Als sich beider Wege kreuzen nimmt das Schicksal seinen Lauf und bestimmt bald das Schicksal eines ganzen Reiches.


Der Verlag bezeichnet das Buch als „Game of Thrones in China“ aber das stimmt nur bedingt, denn nicht die epischen Schlachten und bombastischen Momente bestimmen die Handlung sondern die vielen kleinen Schicksale, die erzählt werden und am Rande das Geschehen zu einem bunten Gesamtbild zusammen fügen.

Es gibt viel Interaktion zwischen den Figuren, was nicht immer leicht nachzuverfolgen ist, da sich in mehreren Fällen Schauplätze und Namen sehr ähneln und man schon vorher überlegen muss, was eigentlich gemeint ist. Auch spielen Sex und Gewalt nicht eine so große Rolle, wie man denken mag. Der Roman fühlt sich eher klinisch rein an, zelebriert die Intrigen und die fremdartige Kultur mit all ihren Mythen, was leider auch dazu führt, dass die Spannung eher moderat bleibt und die Handlung eher dahin plätschert als wirklich spannend zu sein. Auch die Charaktere sind so zahlreich, dass man gerade einmal die Hauptfiguren im Gedächtnis behält. Aber auch da wird es manchmal schwierig, weil sie insgesamt doch eher oberflächlich bleiben.

Alles in allem verlangt das Buch dem Leser tatsächlich jede Menge Geduld ab, denn das Geschehen wird ziemlich in die Länge gezogen, Ambiente scheint wichtiger zu sein, als die Spannung. Nur wenn man bereit dazu ist, sich auf den ausufernden Erzählstil des Autors einzulassen, kann man auch seinen Spaß haben; sonst nicht wirklich.

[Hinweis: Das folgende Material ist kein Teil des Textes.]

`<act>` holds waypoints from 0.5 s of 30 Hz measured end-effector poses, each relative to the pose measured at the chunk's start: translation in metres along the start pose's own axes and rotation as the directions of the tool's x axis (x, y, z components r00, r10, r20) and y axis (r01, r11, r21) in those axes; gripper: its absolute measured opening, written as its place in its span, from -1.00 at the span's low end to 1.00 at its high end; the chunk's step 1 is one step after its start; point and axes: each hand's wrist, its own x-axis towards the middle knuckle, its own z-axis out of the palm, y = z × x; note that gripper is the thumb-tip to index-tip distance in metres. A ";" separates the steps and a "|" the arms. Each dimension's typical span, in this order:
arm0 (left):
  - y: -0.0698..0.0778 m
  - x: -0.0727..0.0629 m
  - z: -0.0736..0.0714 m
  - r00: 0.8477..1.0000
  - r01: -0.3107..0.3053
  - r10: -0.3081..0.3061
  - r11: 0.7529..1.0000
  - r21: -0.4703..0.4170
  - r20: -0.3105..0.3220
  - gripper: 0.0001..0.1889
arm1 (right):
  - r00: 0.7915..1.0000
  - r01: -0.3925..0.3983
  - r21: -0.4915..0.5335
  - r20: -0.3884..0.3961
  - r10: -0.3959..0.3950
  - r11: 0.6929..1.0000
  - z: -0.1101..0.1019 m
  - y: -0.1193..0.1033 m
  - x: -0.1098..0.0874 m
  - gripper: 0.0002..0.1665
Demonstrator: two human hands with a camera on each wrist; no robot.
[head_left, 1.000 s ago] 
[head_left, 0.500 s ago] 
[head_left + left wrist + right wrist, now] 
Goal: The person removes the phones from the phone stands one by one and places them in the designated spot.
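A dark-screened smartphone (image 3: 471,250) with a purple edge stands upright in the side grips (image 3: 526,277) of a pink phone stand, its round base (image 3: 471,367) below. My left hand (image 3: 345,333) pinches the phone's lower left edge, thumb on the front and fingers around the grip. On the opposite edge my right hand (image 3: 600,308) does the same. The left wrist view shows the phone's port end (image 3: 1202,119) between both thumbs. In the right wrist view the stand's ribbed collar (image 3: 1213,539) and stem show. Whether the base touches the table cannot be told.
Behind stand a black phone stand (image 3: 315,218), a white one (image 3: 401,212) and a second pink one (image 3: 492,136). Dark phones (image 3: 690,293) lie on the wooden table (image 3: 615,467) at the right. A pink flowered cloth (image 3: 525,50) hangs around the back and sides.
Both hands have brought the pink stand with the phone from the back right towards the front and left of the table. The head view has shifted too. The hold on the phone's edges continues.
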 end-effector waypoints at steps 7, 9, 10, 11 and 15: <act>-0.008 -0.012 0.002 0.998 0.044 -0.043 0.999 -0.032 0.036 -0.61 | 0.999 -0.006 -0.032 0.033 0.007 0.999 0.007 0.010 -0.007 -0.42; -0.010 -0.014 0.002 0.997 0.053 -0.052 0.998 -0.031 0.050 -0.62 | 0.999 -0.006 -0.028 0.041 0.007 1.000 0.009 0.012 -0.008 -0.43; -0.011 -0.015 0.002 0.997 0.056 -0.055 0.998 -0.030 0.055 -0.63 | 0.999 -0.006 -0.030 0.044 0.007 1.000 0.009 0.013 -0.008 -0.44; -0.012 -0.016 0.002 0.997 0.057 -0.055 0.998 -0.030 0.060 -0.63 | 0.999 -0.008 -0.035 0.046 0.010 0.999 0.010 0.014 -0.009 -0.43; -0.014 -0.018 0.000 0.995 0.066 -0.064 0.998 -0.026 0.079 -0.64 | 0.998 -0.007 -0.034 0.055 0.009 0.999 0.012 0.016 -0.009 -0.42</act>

Das macht „Am Fluss der Sterne“ zu einem zwar solide erzählten und atmosphärischen Fantasy-Roman vor historischer Kulisse, aber zu keinem Werk, das man mal so eben zwischendurch genießen kann oder lange im Gedächtnis behält, denn leider wird man als Leser von dem Ambiente zu sehr erschlagen.